In other words, when it comes to friendship, we find ourselves trapped in the ultimate Catch-22. Because we’re so individualistic and mobile, many of us have left behind traditional cornerstones of community such as extended family and hometowns. Those shifts have created a “relational vacuum” for which friends and found family are crucial. Nevertheless, deep friendships can seem impossible to keep precisely because we’re so individualistic and mobile. We're stuck.

So, we increasingly face some lonely, lonely days and nights. But this is where Lent comes in.

One of the foundational stories for this liturgical season is Jesus’ temptation in the wilderness by Satan, which itself began with Christ spending 40 days and nights alone in the desert. In this period, Jesus was without his friends as he anticipated a showdown with the Evil One. Similarly, Jesus’ isolation is recapitulated at the end of his life in the garden of Gethsemane, when despite repeated pleas to the contrary, the disciples fail to stay awake and on watch with the Son of God.

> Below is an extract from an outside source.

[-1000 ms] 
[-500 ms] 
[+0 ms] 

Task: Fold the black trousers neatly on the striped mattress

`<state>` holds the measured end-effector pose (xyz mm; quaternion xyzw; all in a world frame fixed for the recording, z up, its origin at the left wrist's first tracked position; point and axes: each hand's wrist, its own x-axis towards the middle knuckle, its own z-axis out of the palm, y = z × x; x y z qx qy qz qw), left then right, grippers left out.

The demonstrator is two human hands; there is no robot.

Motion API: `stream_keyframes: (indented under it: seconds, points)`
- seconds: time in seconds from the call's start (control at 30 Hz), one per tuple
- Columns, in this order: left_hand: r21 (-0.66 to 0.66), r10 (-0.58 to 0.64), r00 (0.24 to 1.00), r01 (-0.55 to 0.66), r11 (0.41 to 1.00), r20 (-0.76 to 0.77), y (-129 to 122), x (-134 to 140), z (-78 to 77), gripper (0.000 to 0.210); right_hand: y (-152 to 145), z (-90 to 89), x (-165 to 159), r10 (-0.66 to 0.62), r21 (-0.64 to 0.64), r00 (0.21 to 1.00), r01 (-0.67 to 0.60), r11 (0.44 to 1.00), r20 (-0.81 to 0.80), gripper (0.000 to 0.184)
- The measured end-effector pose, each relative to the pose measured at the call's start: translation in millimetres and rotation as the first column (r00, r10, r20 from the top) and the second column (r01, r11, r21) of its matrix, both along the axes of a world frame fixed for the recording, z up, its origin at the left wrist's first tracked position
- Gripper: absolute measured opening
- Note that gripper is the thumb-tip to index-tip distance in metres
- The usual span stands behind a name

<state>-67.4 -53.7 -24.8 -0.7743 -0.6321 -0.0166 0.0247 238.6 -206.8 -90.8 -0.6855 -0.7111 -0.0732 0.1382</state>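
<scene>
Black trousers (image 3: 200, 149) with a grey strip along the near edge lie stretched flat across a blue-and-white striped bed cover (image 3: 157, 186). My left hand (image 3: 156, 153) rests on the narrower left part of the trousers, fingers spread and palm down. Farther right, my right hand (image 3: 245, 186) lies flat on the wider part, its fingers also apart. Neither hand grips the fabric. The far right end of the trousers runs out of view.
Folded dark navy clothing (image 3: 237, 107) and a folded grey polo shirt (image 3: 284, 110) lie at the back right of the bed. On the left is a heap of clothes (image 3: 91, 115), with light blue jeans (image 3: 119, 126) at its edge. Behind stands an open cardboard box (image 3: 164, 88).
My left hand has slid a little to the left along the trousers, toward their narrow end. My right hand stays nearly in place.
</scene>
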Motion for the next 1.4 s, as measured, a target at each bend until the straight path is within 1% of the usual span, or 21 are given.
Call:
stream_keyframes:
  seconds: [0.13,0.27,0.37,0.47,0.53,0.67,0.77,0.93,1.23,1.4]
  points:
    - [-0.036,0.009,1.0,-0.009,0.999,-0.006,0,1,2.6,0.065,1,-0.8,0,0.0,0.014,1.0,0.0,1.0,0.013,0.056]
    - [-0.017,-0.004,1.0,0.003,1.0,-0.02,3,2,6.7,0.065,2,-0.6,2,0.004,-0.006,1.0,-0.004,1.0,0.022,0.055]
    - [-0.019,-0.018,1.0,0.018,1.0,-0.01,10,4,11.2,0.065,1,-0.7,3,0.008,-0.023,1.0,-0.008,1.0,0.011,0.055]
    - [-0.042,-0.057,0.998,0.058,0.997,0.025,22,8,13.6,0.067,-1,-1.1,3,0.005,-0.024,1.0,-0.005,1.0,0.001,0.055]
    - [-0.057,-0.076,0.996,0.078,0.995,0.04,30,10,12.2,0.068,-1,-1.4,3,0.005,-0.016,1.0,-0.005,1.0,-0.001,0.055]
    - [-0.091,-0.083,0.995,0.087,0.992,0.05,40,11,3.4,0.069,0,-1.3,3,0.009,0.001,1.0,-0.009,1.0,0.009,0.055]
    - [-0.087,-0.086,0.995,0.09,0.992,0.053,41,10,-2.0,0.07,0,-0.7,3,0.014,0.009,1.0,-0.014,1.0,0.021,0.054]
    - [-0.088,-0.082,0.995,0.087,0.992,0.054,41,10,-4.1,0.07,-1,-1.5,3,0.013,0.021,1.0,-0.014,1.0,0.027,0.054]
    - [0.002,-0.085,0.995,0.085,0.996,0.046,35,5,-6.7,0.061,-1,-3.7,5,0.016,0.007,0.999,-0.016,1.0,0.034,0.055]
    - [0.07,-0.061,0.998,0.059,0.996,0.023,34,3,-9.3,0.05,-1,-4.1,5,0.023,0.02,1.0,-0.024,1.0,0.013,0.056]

Part of the whole point of Lent is that through our putting down and taking up certain practices––whatever they might be––we spiritually go out and meet with Jesus in the wilderness. Zoom in a little more closely, though, and you’ll find that during Lent we encounter not just any Jesus, but a lonely one.

I suspect that as a culture we don’t know what to do with loneliness. Instead of sitting in it, we’ll try to numb our way out of it whether with binge watching, social media surfing, or doom scrolling. How is that working for us?

An alternative. If you’re lonely this Lenten season, sit with that loneliness and seek solidarity with a lonely Savior. Trite as it may sound, Jesus is the only friend who won’t let you down and will never leave you nor forsake you, even when you mess up, stress the friendship, and do or say things with which Jesus doesn’t align. (Jesus doesn’t do the polarizing, disappoint-me-and-I’ll-drop-you thing that’s so common today.)

This is the church-in-Lent. Broken, lonely people in relationship with a lonely Savior that was broken for us.

Between our fellow sufferers or our faithful Lord, we’re not alone. Press in.